# Problem statement
In your reply, print every line of the listing exactly and omit all images.

[Collected material — start]

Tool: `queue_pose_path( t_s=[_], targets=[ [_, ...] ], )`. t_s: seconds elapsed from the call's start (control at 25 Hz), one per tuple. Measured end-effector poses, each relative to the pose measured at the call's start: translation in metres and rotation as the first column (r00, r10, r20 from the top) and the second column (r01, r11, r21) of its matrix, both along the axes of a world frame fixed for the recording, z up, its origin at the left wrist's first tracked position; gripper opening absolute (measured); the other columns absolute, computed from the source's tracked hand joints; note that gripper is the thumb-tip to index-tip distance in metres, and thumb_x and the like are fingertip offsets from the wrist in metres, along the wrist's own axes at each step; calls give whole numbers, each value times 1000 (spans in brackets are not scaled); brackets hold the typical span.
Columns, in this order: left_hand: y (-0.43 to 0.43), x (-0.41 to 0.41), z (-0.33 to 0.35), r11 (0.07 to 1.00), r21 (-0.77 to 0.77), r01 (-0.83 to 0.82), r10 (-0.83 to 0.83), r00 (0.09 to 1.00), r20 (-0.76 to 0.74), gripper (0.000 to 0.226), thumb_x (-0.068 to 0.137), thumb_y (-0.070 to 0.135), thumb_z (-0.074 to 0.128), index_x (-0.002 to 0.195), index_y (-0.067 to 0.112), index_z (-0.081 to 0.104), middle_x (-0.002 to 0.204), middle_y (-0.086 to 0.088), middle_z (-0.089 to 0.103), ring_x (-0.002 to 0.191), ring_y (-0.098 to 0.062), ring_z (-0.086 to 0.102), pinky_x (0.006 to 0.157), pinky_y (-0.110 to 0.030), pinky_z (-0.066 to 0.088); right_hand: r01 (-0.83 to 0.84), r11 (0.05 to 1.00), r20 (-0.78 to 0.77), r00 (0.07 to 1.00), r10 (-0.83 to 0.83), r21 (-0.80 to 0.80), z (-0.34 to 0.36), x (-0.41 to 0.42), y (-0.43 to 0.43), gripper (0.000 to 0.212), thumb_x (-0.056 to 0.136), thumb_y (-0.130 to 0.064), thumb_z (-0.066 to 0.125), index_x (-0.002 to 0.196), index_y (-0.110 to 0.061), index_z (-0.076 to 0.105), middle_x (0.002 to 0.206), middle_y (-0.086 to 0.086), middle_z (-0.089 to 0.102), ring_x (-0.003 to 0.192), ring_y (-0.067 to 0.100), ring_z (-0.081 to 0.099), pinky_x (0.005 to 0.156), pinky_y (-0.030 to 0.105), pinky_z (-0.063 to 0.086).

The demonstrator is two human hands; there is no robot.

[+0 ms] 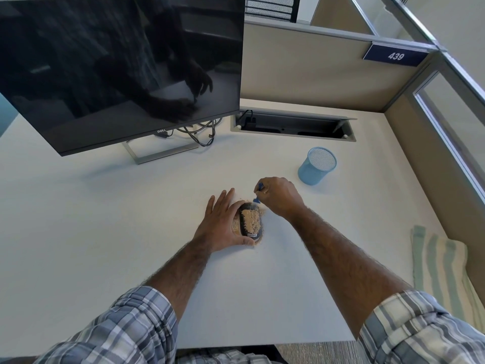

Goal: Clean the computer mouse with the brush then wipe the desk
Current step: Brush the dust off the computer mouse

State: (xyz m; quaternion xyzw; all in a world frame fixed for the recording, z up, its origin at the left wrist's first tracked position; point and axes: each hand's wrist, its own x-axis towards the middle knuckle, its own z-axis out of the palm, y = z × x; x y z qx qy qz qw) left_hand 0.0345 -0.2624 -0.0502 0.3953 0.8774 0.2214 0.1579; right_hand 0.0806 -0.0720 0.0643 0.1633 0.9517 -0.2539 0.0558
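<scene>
Mouse-brushing step, judged early from the load on top. Computer mouse (252, 235) flat on the white bench (131, 219), directly between both sets of fingers, upper shell coated in tan crumbs (249, 219), more spilled onto the bench just beside it. Left hand (221, 222) clamped on the mouse as a brace: fingers (223, 200) stretched almost straight along the left flank, thumb hooked round the near end, presumably to prevent sliding under the brush strokes. Right hand (279, 197) closed round a small blue brush (256, 199), fingers curled tight on the handle, bristle end pointing down at the far end of the mouse, just beside the left fingertips; actual contact too small to tell. Striped cloth (441, 261) folded well to the right of the right fingers, near the bench edge, untouched, probably reserved for the wiping stage. Blue mesh cup (316, 165) beyond the right fingers, apart from them.
</scene>
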Motion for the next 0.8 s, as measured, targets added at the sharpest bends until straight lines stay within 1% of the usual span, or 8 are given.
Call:
queue_pose_path(
  t_s=[0.12,0.2,0.28,0.4,0.52,0.64,0.72,0.8],
  targets=[
    [1,0,1,1000,0,2,-2,1000,3,121,60,91,67,157,33,24,172,-1,-8,157,-17,-17,126,-47,-11,30,999,-5,1000,-30,-28,-2,4,2,14,86,-22,63,93,-20,75,87,-6,75,83,19,68,84,43,56],
    [1,0,1,1000,-7,5,-5,1000,3,122,59,92,65,157,33,24,172,0,-9,157,-17,-17,126,-48,-11,43,999,-1,999,-43,-3,-4,6,4,13,84,-20,62,89,-20,74,84,-4,75,82,21,67,85,44,56],
    [1,0,-1,1000,-7,1,-1,1000,-1,122,59,92,64,157,33,23,172,-1,-9,157,-17,-18,126,-48,-11,66,997,1,998,-66,29,-5,7,6,14,87,-20,60,91,-20,74,81,-9,73,86,21,65,89,46,53],
    [1,-1,-1,1000,-4,1,-1,1000,2,123,58,93,63,157,34,23,172,0,-9,157,-17,-18,126,-48,-11,66,998,-35,997,-67,-19,-5,10,5,11,85,-22,63,89,-22,74,77,-16,69,87,18,65,90,46,52],
    [1,0,-2,1000,-5,1,-1,1000,5,124,57,94,63,157,33,22,172,0,-10,157,-17,-18,126,-47,-11,88,996,-39,995,-88,5,-8,11,5,10,84,-21,62,85,-20,72,80,-4,73,83,22,65,88,46,53],
    [1,-1,-1,1000,1,-2,2,1000,8,124,57,93,65,157,33,23,172,0,-8,157,-17,-17,126,-48,-11,95,995,-65,993,-97,-21,-8,12,6,10,85,-21,64,88,-20,73,82,-5,74,83,21,66,84,44,55],
    [1,0,-1,1000,3,1,-1,1000,11,123,57,93,65,157,35,22,172,0,-8,157,-17,-17,126,-49,-10,89,995,-27,995,-91,-49,-8,12,5,11,85,-20,63,88,-18,74,83,-3,74,81,21,67,79,42,58],
    [1,0,-1,1000,3,3,-3,1000,12,123,57,93,64,157,34,23,172,0,-8,157,-17,-17,126,-50,-8,99,995,-40,994,-99,6,-10,12,6,13,87,-21,61,90,-18,74,85,-1,75,81,23,68,81,43,57]
  ],
)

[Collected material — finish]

# Answer to this problem
Tool: `queue_pose_path( t_s=[_], targets=[ [_, ...] ], )`. t_s: seconds elapsed from the call's start (control at 25 Hz), one per tuple. Measured end-effector poses, each relative to the pose measured at the call's start: translation in metres and rotation as the first column (r00, r10, r20 from the top) and the second column (r01, r11, r21) of its matrix, both along the axes of a world frame fixed for the recording, z up, its origin at the left wrist's first tracked position; gripper opening absolute (measured); the other columns absolute, computed from the source's tracked hand joints; note that gripper is the thumb-tip to index-tip distance in metres, and thumb_x and the like are fingertip offsets from the wrist in metres, along the wrist's own axes at each step; calls give whole numbers, each value times 1000 (spans in brackets are not scaled); brackets hold the typical span.
Columns, in this order: left_hand: y (-0.43 to 0.43), x (-0.41 to 0.41), z (-0.33 to 0.35), r11 (0.07 to 1.00), r21 (-0.77 to 0.77), r01 (-0.83 to 0.82), r10 (-0.83 to 0.83), r00 (0.09 to 1.00), r20 (-0.76 to 0.74), gripper (0.000 to 0.226), thumb_x (-0.068 to 0.137), thumb_y (-0.070 to 0.135), thumb_z (-0.074 to 0.128), index_x (-0.002 to 0.195), index_y (-0.067 to 0.112), index_z (-0.081 to 0.104), middle_x (-0.002 to 0.204), middle_y (-0.086 to 0.088), middle_z (-0.089 to 0.103), ring_x (-0.002 to 0.191), ring_y (-0.098 to 0.062), ring_z (-0.086 to 0.102), pinky_x (0.006 to 0.157), pinky_y (-0.110 to 0.030), pinky_z (-0.066 to 0.088); right_hand: r01 (-0.83 to 0.84), r11 (0.05 to 1.00), r20 (-0.78 to 0.77), r00 (0.07 to 1.00), r10 (-0.83 to 0.83), r21 (-0.80 to 0.80), z (-0.34 to 0.36), x (-0.41 to 0.42), y (-0.43 to 0.43), gripper (0.000 to 0.212), thumb_x (-0.056 to 0.136), thumb_y (-0.130 to 0.064), thumb_z (-0.066 to 0.125), index_x (-0.002 to 0.196), index_y (-0.110 to 0.061), index_z (-0.076 to 0.105), middle_x (0.002 to 0.206), middle_y (-0.086 to 0.086), middle_z (-0.089 to 0.102), ring_x (-0.003 to 0.192), ring_y (-0.067 to 0.100), ring_z (-0.081 to 0.099), pinky_x (0.005 to 0.156), pinky_y (-0.030 to 0.105), pinky_z (-0.063 to 0.086).

The demonstrator is two human hands; there is no robot.

[+0 ms] 

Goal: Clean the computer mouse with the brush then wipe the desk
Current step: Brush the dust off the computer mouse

State: (xyz m; quaternion xyzw; all in a world frame fixed for the recording, z up, its origin at the left wrist's first tracked position; point and axes: each hand's wrist, its own x-axis towards the middle knuckle, its own z-axis out of the palm, y = z × x; x y z qx qy qz qw) left_hand 0.0345 -0.2624 -0.0502 0.3953 0.8774 0.2214 0.1579; right_hand 0.0806 -0.0720 0.0643 0.1633 0.9517 -0.2539 0.0558
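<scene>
Mouse-brushing step, judged early from the load on top. Computer mouse (252, 235) flat on the white bench (131, 219), directly between both sets of fingers, upper shell coated in tan crumbs (249, 219), more spilled onto the bench just beside it. Left hand (221, 222) clamped on the mouse as a brace: fingers (223, 200) stretched almost straight along the left flank, thumb hooked round the near end, presumably to prevent sliding under the brush strokes. Right hand (279, 197) closed round a small blue brush (256, 199), fingers curled tight on the handle, bristle end pointing down at the far end of the mouse, just beside the left fingertips; actual contact too small to tell. Striped cloth (441, 261) folded well to the right of the right fingers, near the bench edge, untouched, probably reserved for the wiping stage. Blue mesh cup (316, 165) beyond the right fingers, apart from them.
</scene>
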Motion for the next 0.8 s, as measured, targets added at the sharpest bends until straight lines stay within 1% of the usual span, or 8 are given.
Call:
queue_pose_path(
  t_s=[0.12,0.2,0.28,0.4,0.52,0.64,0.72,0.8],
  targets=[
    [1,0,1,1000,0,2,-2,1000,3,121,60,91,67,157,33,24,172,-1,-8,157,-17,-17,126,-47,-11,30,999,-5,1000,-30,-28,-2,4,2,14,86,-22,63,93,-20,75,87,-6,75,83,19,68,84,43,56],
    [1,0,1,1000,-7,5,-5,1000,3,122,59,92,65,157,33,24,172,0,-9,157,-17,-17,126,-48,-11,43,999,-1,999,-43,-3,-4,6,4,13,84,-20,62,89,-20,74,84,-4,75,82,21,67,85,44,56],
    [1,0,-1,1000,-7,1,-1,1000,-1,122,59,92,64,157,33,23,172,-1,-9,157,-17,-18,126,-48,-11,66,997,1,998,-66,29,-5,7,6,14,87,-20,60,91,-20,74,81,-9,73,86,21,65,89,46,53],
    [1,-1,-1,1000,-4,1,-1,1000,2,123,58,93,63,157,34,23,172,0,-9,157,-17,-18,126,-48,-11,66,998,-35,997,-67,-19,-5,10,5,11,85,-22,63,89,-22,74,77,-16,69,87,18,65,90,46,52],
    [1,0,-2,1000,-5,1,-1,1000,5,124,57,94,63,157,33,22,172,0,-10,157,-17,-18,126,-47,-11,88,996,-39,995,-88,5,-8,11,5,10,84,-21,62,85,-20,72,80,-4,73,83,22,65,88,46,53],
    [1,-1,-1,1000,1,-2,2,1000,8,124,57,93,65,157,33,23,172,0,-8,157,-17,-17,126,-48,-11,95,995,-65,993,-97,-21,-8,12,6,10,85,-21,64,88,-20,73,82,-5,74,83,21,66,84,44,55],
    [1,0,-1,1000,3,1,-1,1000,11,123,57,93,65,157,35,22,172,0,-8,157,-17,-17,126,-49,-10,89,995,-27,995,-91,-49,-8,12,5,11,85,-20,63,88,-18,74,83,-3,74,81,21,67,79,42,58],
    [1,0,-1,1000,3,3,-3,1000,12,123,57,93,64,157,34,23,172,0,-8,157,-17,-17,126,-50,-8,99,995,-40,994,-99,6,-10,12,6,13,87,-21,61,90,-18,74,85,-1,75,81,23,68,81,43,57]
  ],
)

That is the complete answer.